The two spacecraft are currently in development, having recently completed a preliminary design review. Hakamada said ispace brought in a number of external reviewers, including from the Japanese space agency JAXA as well as from Europe and the United States, who concluded the company is on the right track. The next milestone, critical design review, is planned for early 2019.
Work on the HAKUTO-R missions is funded by the $90 million ispace raised in a Series A funding round last December. “For further missions we’ll need to raise more money to provide a sustainable commercial transportation service,” he said, which ispace will seek to raise once the initial missions are successful. The company also anticipates revenue from flying commercial payloads as well as from sponsorships.
The company currently has more than 60 employees, primarily at its Tokyo headquarters where the spacecraft will be built, as well as an office in Luxembourg that does some business development and research work. The company also has a small office in the United States, currently staffed by a single employee, Hakamada said.

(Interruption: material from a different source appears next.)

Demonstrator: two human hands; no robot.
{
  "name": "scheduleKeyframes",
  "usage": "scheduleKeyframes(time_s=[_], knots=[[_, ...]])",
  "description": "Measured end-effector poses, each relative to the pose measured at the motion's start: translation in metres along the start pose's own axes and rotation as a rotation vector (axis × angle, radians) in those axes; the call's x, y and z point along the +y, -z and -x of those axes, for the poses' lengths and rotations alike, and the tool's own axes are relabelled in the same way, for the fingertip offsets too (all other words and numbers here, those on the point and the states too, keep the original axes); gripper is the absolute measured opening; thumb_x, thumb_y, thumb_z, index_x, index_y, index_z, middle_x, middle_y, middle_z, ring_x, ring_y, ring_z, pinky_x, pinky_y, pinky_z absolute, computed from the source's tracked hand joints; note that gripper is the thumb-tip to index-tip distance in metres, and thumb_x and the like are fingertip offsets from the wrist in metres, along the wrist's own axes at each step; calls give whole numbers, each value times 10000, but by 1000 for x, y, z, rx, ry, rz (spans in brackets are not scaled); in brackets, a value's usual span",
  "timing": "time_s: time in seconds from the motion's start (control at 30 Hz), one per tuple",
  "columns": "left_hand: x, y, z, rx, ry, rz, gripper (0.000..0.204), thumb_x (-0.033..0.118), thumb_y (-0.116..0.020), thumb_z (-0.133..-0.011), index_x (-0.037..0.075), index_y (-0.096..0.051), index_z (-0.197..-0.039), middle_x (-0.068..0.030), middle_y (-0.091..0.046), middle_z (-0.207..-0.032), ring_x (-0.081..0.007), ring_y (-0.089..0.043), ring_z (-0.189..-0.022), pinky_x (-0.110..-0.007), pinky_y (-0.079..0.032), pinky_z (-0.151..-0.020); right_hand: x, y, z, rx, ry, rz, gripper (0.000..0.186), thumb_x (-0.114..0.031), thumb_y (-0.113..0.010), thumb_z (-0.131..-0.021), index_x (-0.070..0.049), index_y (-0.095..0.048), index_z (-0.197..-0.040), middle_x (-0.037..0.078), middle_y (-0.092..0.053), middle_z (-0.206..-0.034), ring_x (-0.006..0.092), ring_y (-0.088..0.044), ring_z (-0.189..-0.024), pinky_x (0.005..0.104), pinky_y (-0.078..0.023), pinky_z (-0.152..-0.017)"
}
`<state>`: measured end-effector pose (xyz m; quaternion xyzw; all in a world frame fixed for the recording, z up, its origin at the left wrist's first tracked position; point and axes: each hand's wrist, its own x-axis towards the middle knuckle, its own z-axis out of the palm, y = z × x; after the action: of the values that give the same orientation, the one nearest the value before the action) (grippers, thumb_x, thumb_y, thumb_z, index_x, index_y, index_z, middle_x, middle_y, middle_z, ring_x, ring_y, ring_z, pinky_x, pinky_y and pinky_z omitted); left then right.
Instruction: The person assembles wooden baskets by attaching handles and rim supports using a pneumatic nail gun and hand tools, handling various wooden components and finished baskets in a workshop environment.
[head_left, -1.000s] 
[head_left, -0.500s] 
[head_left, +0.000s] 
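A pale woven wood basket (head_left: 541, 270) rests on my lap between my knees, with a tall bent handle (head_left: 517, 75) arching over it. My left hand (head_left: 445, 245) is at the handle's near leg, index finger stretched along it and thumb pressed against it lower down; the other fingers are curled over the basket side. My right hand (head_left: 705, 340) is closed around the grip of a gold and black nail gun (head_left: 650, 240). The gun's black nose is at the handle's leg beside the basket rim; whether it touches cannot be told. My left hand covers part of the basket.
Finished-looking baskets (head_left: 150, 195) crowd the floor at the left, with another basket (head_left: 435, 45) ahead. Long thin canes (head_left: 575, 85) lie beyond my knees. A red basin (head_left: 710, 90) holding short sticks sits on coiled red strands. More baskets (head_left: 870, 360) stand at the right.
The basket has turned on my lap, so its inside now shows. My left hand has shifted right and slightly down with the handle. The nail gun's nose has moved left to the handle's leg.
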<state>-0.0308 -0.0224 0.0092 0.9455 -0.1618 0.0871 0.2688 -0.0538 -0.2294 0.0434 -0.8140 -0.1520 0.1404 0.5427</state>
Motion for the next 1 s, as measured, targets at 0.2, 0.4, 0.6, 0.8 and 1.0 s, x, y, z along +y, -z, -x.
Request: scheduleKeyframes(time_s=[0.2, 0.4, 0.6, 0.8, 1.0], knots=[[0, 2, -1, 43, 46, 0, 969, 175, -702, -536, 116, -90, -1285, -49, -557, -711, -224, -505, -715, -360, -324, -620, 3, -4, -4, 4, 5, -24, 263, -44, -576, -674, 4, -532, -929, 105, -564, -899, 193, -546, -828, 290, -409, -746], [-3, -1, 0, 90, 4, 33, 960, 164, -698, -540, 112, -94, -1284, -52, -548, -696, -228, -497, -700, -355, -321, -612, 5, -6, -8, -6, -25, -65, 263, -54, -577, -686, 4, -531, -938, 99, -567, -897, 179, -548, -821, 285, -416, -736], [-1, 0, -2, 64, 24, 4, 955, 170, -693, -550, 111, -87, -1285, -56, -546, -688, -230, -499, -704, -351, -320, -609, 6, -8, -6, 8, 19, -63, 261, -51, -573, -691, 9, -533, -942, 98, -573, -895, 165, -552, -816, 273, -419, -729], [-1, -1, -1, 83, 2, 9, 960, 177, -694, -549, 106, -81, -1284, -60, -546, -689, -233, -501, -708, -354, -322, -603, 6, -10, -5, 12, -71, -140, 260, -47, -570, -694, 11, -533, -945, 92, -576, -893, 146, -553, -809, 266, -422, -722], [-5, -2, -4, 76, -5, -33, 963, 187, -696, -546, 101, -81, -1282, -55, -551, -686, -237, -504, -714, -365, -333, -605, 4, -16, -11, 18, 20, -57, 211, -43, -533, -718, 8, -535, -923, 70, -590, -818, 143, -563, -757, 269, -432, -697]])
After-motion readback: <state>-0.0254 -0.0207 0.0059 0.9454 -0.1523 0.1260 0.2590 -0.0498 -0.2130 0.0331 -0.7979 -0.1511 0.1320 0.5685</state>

The use of the HAKUTO-R name for the first missions harkens back to the X Prize competition, when the company, competing as Team Hakuto, sought to fly rovers to the moon. As the contest was winding down, it reached an agreement to fly a rover on a lander mission developed by India’s Team Indus, but that lander was not ready for launch before the prize expired in March.
While Team Indus is continuing work on its lunar lander, Hakamada said there are no plans to fly an ispace rover on that mission, but wouldn’t rule out future collaboration. “The contract with Team Indus was only for the Lunar X Prize competition,” he said. “If Team Indus can offer something to us, we are very open to any kind of partnership in the future.”
Hakamada noted the “R” in HAKUTO-R stands for “reboot.” “The Hakuto mission has not failed. It’s still waiting for success,” he said. “We rebooted all the activities after the Lunar X Prize competition, and we will have success this time.”